:: ASSIGNMENT ::
Check every line below for the word "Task" and copy the ones that have it.

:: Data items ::
-=-=-

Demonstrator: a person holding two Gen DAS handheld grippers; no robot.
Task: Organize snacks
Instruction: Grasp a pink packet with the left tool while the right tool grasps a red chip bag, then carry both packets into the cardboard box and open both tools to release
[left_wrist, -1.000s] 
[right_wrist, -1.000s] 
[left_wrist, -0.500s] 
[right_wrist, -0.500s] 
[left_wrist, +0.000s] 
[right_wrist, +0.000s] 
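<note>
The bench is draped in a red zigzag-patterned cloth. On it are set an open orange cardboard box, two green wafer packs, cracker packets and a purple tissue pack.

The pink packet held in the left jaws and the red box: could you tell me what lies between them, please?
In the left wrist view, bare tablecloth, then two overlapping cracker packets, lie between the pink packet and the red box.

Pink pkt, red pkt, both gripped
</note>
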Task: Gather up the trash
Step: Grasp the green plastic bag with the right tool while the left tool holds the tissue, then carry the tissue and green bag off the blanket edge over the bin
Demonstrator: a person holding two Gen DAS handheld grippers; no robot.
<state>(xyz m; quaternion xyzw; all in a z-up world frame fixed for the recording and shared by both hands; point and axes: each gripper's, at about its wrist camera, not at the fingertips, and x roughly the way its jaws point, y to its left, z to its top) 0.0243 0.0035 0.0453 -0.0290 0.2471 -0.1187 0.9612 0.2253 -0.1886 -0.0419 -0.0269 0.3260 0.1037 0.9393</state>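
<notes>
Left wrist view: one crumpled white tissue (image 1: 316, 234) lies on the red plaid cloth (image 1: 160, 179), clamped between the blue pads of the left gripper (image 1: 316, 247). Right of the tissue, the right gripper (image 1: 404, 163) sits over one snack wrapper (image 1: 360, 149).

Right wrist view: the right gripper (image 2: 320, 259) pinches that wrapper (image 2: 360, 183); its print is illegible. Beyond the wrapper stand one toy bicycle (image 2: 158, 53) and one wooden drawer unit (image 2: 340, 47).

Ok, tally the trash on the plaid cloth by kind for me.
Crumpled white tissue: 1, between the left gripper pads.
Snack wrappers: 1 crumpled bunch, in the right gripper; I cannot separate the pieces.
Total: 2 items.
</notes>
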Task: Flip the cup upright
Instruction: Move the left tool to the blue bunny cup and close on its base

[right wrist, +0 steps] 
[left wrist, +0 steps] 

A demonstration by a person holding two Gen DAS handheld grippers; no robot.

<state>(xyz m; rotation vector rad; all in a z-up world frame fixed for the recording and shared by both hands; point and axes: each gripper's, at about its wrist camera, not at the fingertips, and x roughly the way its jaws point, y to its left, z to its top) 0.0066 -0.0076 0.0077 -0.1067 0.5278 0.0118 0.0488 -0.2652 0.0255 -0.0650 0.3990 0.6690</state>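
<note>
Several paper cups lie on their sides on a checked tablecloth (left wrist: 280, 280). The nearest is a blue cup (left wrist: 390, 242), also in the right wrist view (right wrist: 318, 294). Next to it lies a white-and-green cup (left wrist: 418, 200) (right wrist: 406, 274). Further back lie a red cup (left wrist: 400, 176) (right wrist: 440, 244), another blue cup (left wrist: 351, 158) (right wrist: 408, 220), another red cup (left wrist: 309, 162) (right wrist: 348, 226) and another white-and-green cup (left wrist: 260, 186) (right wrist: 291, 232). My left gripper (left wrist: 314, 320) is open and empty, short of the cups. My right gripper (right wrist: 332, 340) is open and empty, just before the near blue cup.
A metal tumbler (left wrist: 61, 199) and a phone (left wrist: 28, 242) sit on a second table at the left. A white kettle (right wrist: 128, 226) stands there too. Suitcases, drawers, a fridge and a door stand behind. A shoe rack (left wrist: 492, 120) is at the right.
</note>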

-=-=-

:: RESPONSE TO THIS EXERCISE ::
Task: Organize snacks
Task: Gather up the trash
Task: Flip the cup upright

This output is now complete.